Le montant horaire de cette allocation est de 2,44 € pour les salariés des entreprises de 250 salariés ou moins, et de 2,13 € pour les autres. Cette allocation est attribuée par le préfet au vu d’une demande préalable de l’employeur.

Face aux difficultés des entreprises en raison de la crise économique, le gouvernement a décidé d’augmenter la durée de versement de l’allocation spécifique de chômage partiel.
Un arrêté du 30 décembre 2008 (paru au JO du 3 janvier) a fixé, à compter du 1er janvier 2009, le contingent annuel d’heures indemnisables au titre de cette allocation à 800 heures (au lieu de 600) par salarié pour l’ensemble des entreprises.
Il l’a porté à 1 000 heures pour les industries du textile, de l’habillement et du cuir, pour l’industrie de l’automobile et ses sous-traitants qui réalisent au minimum 50 % de leur chiffre d’affaires ainsi que pour le secteur du commerce des véhicules.
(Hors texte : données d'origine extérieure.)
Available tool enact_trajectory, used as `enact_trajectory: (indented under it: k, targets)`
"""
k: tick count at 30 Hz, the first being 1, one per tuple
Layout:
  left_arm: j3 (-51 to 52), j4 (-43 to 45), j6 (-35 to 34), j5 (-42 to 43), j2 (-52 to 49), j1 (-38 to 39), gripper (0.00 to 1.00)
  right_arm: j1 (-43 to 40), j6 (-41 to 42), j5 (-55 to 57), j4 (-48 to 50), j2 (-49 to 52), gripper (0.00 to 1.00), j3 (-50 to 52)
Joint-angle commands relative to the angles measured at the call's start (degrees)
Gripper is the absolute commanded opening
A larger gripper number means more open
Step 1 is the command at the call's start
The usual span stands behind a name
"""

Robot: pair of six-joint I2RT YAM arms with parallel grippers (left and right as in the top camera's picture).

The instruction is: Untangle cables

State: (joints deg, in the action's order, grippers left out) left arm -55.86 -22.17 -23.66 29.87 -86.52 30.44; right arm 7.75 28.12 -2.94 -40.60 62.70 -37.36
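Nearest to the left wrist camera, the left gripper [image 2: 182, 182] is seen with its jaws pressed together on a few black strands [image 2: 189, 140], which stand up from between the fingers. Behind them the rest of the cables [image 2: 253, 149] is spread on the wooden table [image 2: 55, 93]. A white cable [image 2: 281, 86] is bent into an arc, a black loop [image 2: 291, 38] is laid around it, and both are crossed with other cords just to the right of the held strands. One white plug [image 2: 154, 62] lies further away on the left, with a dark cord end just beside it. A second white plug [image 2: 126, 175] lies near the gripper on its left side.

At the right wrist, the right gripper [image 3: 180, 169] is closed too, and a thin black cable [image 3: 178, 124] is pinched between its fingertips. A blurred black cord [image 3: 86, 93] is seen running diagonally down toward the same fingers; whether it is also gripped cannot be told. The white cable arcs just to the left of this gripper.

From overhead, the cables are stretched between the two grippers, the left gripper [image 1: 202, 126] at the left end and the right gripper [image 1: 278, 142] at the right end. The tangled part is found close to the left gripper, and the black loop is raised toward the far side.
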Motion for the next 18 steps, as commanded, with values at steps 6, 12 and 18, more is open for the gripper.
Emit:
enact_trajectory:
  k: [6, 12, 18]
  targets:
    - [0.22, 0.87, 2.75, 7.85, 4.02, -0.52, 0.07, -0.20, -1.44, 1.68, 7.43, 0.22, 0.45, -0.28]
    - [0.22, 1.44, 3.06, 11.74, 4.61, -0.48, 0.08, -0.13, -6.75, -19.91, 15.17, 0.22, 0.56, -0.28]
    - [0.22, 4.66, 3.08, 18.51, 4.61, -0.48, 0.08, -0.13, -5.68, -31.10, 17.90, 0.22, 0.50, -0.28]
Par ailleurs, par décret*, il a également allongé la durée d’attribution de l’allocation spécifique de chômage partiel en cas de fermeture temporaire d’un établissement. Ainsi, les salariés dont la suspension est la conséquence de la fermeture de leur établissement peuvent dorénavant bénéficier de cette allocation publique pendant six semaines au lieu de quatre.
Si cette fermeture se prolonge au-delà de six semaines, les salariés mis au chômage sont considérés comme étant à la recherche d’un emploi, alors qu’ils n’ont pas fait l’objet d’un licenciement. Ils ont alors droit à des allocations de chômage total.

Revalorisation du montant de l’allocation conventionnelle

Une indemnisation conventionnelle peut également être versée par l’employeur en vertu de l’accord du 21 février 1968. Ouvrent droit à cette indemnisation les réductions de temps de travail résultant de la conjoncture économique, de difficultés d’approvisionnement en énergie et en matières premières, d’un sinistre, de la transformation, de la restructuration ou de la modernisation de l’entreprise.
Ne sont pas indemnisés les arrêts de travail pour intempérie ou circonstances exceptionnelles, ni les salariés qui auraient refusé un travail de remplacement ou des heures de récupération depuis la dernière période de chômage partiel.

Un avenant du 15 décembre 2008 relatif à l’accord du 21 février 1968 a porté le montant de l’allocation conventionnelle à 60 % (au lieu de 50 %) du salaire brut diminué de l’allocation publique, et à 6,84 € par heure (au lieu de 4,42 €) l’indemnité minimale de chômage partiel.
Un décret du 29 janvier, paru au JO du 31 janvier, a confirmé cette augmentation de l’allocation conventionnelle et revalorisé le taux horaire de l’allocation d’aide publique (voir encadré « A savoir »).

 

-  [02.03.09]   Yves Bérani

* Décret du 22 décembre 2008, paru au JO du 30 décembre.

A savoir

Régime social et fiscal des allocations de chômage partiel
- Régime social
Les allocations de chômage partiel sont exonérées des cotisations d’assurance sociale, mais soumises à la Crds et à la Csg, avec des possibilités de réduction et d’exonérations. Elles sont saisissables dans les mêmes conditions que les salaires.

- Régime fiscal
Ces allocations sont soumises à l’impôt sur le revenu.

Consultation du comité d’entreprise
Le recours au chômage partiel doit être précédé de la consultation du comité d’entreprise (CE) ou d’établissement (ou, à défaut, des délégués du personnel). L’absence de consultation des membres du CE ou des représentants du personnel, lorsque l’une de ces instances existe, est susceptible de constituer un délit d’entrave au fonctionnement de cette institution (voir circulaire n° 2001-21 du 18 juillet 2001).

Allocation d’aide publique
Le taux horaire de l’allocation d’aide publique au chômage partiel passe à 3,33 € pour les entreprises de plus de 250 salariés (+ 1,20 €)  ; à 3,84 € pour les entreprises de moins de 250 salariés (+ 1,40 €).